> [Requirement] Every line below that holds the string "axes" must be copied.

> [Data excerpt]
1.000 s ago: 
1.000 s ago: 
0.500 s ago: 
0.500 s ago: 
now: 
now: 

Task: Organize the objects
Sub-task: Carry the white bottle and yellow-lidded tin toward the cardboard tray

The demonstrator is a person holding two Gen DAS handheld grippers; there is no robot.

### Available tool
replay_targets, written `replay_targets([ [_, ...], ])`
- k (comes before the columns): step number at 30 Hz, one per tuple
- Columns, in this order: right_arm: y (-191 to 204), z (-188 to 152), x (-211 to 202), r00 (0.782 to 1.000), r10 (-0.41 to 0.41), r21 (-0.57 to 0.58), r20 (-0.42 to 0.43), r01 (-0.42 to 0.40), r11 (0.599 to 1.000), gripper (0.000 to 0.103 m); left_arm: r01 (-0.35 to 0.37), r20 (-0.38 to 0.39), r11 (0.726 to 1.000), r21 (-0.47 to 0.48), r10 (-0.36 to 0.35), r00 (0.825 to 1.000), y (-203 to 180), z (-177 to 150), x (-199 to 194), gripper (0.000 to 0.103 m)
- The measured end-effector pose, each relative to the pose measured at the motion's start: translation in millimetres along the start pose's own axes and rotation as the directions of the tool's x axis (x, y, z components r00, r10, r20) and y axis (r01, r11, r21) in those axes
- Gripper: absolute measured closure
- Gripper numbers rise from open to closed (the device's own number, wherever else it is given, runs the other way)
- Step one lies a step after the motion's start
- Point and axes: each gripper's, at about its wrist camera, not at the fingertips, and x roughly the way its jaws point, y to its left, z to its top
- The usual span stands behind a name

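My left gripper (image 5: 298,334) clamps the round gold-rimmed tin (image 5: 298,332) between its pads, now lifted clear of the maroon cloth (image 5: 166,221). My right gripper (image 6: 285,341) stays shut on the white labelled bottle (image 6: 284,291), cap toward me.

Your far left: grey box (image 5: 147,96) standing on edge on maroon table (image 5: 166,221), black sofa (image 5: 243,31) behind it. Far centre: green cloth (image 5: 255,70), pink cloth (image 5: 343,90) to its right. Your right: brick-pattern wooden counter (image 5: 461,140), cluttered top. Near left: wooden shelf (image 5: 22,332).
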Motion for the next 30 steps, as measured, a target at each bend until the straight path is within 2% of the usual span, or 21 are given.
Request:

> [Answer below]
- The measured end-effector pose, each relative to the pose measured at the motion's start: translation in millimetres along the start pose's own axes and rotation as the directions of the tool's x axis (x, y, z components r00, r10, r20) and y axis (r01, r11, r21) in those axes
- Point and axes: each gripper's, at about its wrist camera, not at the fingertips, and x roughly the way its jaws point, y to its left, z to its top

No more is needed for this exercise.